### WHAT TO DO
Using the entries that follow, collect the lines where the word "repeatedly" appears.

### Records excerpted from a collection
═══

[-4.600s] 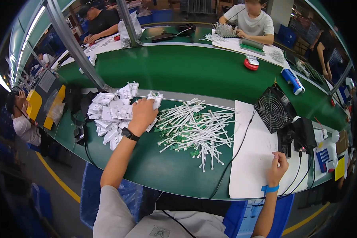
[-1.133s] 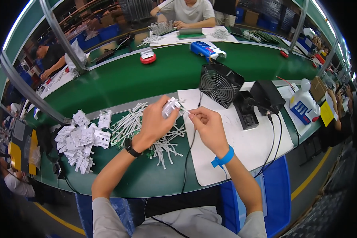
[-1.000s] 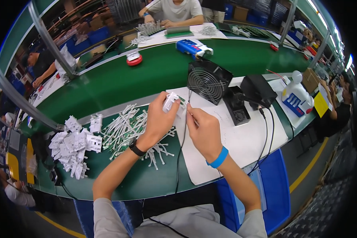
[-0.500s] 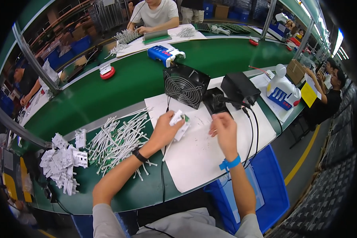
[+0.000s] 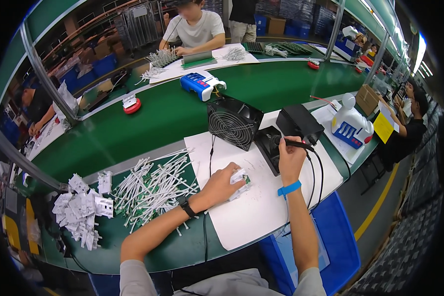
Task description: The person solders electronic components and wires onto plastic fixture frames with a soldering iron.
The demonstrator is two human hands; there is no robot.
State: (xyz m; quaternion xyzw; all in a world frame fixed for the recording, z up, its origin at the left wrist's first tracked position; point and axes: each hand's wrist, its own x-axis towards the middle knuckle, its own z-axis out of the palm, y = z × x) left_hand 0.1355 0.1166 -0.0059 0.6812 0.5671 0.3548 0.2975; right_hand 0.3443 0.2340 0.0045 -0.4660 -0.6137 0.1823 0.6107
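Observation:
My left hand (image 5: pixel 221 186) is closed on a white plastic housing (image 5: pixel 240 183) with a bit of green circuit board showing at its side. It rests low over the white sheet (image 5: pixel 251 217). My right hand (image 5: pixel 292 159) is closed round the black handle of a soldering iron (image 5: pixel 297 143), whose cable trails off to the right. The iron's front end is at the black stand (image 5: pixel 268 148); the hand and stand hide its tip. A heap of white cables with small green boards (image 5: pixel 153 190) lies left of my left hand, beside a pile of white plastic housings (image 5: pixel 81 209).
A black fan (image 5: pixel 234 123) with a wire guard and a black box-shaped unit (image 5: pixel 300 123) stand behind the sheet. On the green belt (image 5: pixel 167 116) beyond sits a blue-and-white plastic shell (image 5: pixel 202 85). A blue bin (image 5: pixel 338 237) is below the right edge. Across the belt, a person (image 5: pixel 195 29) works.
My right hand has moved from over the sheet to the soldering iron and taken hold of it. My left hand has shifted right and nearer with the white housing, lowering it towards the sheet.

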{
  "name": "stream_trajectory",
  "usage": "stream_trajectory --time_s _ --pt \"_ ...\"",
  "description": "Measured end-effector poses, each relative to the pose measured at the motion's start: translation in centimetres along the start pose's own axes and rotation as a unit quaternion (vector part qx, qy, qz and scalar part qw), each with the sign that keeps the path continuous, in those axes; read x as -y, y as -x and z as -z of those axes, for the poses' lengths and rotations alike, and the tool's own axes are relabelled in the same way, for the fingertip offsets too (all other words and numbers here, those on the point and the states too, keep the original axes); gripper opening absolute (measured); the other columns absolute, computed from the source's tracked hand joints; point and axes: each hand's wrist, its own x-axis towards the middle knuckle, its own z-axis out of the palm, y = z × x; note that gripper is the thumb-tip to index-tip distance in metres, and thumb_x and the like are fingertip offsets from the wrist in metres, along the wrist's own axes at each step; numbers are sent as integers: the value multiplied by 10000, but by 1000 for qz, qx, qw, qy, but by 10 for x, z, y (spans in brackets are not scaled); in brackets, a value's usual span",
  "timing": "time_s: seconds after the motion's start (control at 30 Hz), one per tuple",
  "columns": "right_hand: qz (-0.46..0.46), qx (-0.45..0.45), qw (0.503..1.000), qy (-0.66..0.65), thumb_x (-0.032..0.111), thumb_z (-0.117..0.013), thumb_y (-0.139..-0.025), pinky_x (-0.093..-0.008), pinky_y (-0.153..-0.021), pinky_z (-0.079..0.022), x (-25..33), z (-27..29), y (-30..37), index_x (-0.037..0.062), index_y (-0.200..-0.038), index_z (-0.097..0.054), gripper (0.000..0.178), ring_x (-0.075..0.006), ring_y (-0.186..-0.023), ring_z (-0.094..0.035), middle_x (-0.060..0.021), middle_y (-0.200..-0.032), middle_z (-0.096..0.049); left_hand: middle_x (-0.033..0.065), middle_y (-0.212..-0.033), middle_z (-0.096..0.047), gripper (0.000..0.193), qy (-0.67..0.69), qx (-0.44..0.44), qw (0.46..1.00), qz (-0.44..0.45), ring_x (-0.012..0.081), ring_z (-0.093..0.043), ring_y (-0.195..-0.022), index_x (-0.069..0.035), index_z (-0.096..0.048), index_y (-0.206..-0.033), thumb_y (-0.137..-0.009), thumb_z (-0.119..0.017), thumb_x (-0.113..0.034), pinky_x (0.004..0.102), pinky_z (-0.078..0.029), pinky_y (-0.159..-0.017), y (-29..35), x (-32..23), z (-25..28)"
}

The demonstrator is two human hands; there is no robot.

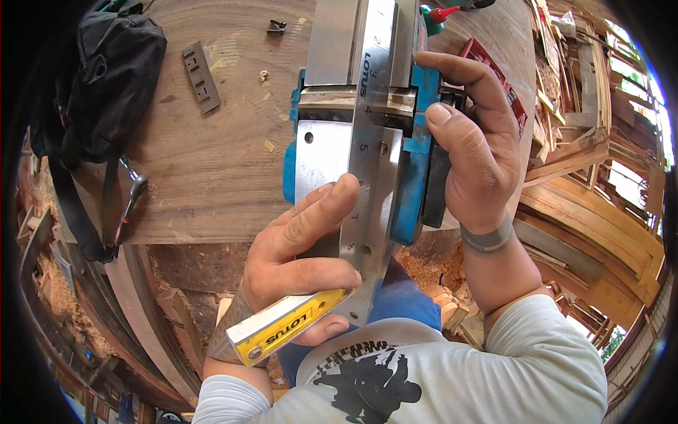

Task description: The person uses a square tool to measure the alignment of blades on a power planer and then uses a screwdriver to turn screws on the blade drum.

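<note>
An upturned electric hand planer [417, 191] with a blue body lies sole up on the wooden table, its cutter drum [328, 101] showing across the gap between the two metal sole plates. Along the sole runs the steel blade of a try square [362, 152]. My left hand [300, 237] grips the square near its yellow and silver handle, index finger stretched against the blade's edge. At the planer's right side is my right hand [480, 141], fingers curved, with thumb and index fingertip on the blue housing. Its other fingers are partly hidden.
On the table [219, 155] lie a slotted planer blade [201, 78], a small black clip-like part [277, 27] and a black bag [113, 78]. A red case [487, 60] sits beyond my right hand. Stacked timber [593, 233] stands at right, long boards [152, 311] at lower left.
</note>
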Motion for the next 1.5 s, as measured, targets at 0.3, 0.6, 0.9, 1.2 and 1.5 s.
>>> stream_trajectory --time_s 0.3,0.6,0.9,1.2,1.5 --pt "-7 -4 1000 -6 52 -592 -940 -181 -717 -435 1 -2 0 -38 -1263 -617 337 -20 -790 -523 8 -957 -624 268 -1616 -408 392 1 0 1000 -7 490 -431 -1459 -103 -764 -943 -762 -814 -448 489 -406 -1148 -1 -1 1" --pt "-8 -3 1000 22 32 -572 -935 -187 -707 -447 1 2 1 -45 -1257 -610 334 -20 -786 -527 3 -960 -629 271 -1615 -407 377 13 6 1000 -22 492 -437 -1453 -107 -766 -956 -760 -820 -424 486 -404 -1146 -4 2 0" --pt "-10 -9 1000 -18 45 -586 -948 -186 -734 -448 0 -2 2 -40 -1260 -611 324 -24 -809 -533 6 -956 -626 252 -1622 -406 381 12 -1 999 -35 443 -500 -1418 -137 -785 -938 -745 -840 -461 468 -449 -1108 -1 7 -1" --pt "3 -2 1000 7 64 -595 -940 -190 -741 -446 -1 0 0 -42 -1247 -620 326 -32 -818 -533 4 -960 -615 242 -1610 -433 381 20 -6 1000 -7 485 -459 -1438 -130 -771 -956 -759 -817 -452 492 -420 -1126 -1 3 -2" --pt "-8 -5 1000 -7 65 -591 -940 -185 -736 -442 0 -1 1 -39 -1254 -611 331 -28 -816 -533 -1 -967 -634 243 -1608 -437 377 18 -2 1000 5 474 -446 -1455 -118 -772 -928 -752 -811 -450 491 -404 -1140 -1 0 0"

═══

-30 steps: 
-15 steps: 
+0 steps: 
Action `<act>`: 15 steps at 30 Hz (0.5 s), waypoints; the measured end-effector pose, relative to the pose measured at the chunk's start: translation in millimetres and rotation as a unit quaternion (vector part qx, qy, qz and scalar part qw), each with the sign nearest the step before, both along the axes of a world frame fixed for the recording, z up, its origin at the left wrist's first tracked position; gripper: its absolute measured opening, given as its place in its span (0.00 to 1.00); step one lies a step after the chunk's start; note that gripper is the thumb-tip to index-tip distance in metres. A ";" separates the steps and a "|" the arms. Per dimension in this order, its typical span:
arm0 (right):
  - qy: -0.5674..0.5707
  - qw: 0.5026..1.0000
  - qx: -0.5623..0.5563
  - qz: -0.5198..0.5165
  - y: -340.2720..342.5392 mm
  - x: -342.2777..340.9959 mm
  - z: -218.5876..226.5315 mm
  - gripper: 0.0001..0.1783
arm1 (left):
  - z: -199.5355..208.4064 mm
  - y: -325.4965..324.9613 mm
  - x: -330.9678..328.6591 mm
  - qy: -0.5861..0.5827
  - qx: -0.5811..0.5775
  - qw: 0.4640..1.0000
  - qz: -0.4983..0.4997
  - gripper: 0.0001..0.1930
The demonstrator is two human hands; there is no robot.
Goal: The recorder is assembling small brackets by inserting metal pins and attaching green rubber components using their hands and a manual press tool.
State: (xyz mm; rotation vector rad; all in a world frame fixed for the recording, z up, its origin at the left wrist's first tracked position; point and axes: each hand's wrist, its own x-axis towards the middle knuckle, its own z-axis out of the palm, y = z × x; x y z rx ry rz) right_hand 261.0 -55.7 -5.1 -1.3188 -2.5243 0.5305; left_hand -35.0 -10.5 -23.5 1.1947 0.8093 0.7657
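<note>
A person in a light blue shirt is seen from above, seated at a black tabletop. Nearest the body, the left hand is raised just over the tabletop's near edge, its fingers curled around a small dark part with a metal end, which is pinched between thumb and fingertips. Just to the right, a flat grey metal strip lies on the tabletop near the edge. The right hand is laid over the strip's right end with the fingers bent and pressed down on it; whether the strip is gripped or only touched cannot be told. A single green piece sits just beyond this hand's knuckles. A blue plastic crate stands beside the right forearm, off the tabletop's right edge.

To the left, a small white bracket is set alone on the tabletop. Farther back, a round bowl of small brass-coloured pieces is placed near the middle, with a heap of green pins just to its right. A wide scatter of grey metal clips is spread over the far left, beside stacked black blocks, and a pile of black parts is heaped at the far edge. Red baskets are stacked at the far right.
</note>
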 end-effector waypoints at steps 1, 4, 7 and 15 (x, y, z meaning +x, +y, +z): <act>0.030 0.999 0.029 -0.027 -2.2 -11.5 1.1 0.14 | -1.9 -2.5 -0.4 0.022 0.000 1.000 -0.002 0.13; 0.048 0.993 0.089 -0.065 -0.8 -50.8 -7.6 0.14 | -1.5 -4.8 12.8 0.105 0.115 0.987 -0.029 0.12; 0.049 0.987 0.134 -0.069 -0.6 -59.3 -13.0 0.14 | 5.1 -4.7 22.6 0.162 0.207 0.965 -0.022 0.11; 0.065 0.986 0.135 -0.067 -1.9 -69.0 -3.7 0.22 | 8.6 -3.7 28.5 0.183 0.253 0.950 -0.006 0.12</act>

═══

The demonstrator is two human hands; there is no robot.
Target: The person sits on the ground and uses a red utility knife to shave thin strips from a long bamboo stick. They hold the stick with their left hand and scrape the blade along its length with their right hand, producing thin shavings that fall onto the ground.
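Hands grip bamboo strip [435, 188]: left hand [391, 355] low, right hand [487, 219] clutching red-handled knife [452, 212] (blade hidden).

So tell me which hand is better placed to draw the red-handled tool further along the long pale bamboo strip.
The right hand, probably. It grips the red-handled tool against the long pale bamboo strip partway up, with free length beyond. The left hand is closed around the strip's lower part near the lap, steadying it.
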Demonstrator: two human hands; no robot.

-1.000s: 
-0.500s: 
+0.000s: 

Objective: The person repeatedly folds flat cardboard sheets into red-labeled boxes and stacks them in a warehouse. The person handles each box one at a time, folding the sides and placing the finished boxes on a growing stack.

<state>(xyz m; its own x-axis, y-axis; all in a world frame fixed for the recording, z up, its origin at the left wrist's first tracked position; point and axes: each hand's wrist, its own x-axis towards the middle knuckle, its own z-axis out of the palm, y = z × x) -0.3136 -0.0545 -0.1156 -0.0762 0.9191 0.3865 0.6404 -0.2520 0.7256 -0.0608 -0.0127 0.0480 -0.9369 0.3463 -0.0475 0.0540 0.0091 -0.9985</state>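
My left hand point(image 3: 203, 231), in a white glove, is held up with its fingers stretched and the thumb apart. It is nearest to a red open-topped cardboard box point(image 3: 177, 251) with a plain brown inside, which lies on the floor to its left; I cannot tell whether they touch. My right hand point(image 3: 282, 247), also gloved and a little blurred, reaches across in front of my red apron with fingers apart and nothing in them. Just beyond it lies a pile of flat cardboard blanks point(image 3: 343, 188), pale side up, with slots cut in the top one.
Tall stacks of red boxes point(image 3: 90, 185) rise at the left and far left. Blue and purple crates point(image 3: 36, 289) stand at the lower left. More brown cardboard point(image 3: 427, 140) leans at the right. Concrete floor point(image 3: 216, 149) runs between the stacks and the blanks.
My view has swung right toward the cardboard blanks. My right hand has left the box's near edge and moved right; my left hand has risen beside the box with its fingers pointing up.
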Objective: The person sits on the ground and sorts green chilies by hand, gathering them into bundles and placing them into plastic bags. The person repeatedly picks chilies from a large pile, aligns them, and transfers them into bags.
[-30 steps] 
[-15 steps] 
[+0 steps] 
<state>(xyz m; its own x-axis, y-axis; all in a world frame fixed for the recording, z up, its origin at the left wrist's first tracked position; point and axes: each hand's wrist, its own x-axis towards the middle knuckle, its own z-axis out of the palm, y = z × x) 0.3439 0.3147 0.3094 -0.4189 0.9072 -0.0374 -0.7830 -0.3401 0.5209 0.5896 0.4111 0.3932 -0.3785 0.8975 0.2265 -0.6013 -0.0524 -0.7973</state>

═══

### RESPONSE BELOW
Objective: The person repeatedly folds flat cardboard sheets into red-labeled boxes and stacks them in a warehouse. The person handles each box one at a time, folding the sides and placing the finished boxes on a growing stack.
Objective: The person sits on the ground and sorts green chilies by hand, gathering them into bundles and placing them into plastic bags. The person repeatedly picks chilies from a large pile, aligns them, and transfers them into bags.

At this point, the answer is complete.